Chaos Monkey Guide for Engineers - vinnyglennon
https://www.gremlin.com/chaos-monkey/
======
yavor-atanasov
At the BBC a few years ago we completely replaced our Chaos Monkey setup with
a "chaos-lambda". It's extremely simple to setup and saves us a chunk of cash
in terms of compute and maintenance. I'm sure Chaos Monkey is more featureful,
but a lot of times you don't really need these features. If you just need
something that ticks on a cron and kills instances at random across your
estate and you have a good amount AWS accounts, have a look.

[https://github.com/bbc/chaos-lambda](https://github.com/bbc/chaos-lambda)

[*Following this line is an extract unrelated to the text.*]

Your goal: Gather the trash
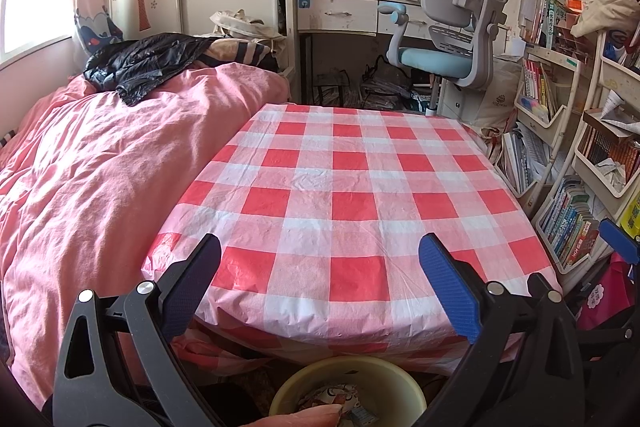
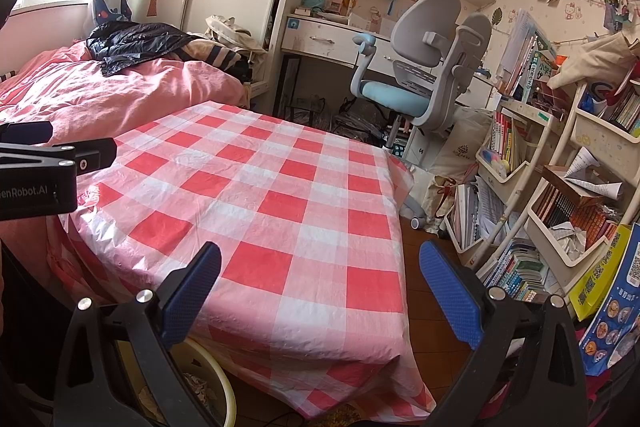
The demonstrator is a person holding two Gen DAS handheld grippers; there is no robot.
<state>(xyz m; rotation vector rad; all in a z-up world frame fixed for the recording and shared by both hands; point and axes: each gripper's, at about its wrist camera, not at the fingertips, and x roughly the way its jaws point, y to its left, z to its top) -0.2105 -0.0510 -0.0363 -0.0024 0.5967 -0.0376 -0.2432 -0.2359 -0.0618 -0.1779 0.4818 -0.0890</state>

It's always good to see this "chaos culture" being promoted as it drives best
engineering practices in terms of architecting, testing and monitoring
resilient systems. However it's also interesting to see how at times this
space gets inflated, packaged and sold as this big complicated thing that
requires "chaos engineers" to implement (almost like "agile" got inflated into
a stand alone industry :)). It's just a set of good practices that engineers
can do to improve critical systems.

------
expertentipp
Honestly I've never worked in an environment and with stack mature and
scalable enough, with roles within the team so clearly divided, for chaos
monkey to be of any use. Hectic deployments, "it's not my job" attitude,
feature creep, and a litany of minor errors and misconfigurations were taking
its place.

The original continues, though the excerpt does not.